## Problem requirements
Look in the data below for the line that contains "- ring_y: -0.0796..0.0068". Copy that line and the remaining lines exactly.

## Dataset extract
# # # #

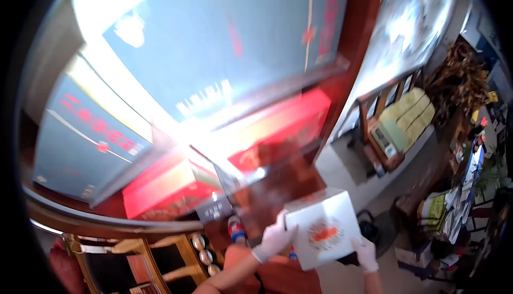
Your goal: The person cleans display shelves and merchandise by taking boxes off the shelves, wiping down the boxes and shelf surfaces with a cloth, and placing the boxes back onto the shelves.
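A white square box (323, 230) with an orange and grey design on its face is held tilted at the lower middle. My left hand (275, 236), in a white glove, grips the box's left edge. Gloved in white too, my right hand (365, 252) holds the lower right edge. The fingers behind the box are partly hidden. Beyond the box is a reddish-brown glossy surface (278, 192), blurred.
Large grey panels (224, 37) with red writing stand in a lit cabinet above red boxes (160, 187). A wooden chair (393, 160) with a yellow-green cushion is at right, near a cluttered table. Wooden shelving (147, 251) stands lower left.
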`<action>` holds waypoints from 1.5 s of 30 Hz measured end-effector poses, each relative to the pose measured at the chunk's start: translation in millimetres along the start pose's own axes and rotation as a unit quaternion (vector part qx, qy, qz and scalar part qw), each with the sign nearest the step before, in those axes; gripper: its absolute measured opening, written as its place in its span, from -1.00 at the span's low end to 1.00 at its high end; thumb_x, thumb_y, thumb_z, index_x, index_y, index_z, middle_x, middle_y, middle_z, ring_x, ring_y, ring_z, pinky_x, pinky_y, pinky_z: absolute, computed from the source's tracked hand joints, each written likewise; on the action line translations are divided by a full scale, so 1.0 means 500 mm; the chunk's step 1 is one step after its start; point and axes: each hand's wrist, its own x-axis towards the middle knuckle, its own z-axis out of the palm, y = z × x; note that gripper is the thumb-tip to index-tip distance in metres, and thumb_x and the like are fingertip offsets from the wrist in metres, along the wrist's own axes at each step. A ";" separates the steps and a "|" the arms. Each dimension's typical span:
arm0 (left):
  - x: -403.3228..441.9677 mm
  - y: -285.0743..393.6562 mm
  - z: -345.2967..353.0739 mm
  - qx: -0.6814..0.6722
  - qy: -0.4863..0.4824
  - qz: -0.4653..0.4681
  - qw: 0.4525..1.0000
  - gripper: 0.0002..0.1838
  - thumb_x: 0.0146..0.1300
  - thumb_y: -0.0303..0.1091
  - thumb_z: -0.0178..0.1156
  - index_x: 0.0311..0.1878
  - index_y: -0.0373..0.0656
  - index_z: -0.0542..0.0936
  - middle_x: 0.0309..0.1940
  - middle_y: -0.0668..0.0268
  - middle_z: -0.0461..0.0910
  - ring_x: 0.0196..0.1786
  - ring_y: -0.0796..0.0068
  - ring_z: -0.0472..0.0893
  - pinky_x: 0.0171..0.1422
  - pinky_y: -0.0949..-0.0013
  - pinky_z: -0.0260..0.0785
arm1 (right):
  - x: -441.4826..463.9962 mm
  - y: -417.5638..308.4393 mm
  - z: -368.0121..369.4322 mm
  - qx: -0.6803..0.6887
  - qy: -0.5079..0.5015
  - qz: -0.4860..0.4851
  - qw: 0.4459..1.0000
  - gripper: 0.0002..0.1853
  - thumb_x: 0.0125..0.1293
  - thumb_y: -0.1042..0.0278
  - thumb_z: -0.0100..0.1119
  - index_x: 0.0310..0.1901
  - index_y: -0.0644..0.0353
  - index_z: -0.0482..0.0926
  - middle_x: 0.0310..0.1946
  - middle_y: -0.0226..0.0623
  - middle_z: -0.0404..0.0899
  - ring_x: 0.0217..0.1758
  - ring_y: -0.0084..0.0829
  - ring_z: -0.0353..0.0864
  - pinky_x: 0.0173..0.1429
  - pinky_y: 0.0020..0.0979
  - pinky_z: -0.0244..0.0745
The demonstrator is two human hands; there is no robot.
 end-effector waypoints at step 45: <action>-0.250 0.718 -1.131 0.526 0.693 0.247 0.426 -0.15 0.20 0.29 0.12 0.42 -0.10 0.33 0.44 0.09 0.24 0.51 -0.08 0.12 0.54 -0.20 -0.13 | -0.151 -1.612 0.326 -0.269 0.001 -0.618 0.739 -0.12 0.06 -0.49 0.22 -0.09 0.41 0.67 -0.15 0.06 0.69 -0.02 -0.12 0.67 0.04 -0.24 0.51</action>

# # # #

## Final answer
  - ring_y: -0.0796..0.0068
  - ring_z: -0.0472..0.0893
  - pinky_x: 0.0171..0.1422
  - pinky_y: -0.0949..-0.0013
  - pinky_z: -0.0260..0.0785
arm1 (right):
  - x: -441.4826..463.9962 mm
  - y: -417.5638..308.4393 mm
  - z: -368.0121..369.4322 mm
  - qx: -0.6803..0.6887
  - qy: -0.5079..0.5015
  - qz: -0.4860..0.4851
  - qw: 0.4459..1.0000
  - gripper: 0.0002..0.1853
  - thumb_x: 0.0125..0.1293
  - thumb_y: -0.1042..0.0278
  - thumb_z: -0.0100..0.1119
  - index_x: 0.0310..0.1901
  - index_y: -0.0644..0.0353
  - index_z: -0.0482..0.0926
  - middle_x: 0.0310..0.1946
  - middle_y: -0.0226..0.0623
  - middle_z: -0.0404..0.0899
  - ring_x: 0.0217..0.1758
  - ring_y: -0.0084..0.0829
  - ring_z: -0.0353..0.0864
  - pinky_x: 0.0173..0.1429
  - pinky_y: 0.0020..0.0979
  - pinky_z: -0.0244..0.0745
The demonstrator is two human hands; there is no robot.
 end-effector waypoints at step 45: <action>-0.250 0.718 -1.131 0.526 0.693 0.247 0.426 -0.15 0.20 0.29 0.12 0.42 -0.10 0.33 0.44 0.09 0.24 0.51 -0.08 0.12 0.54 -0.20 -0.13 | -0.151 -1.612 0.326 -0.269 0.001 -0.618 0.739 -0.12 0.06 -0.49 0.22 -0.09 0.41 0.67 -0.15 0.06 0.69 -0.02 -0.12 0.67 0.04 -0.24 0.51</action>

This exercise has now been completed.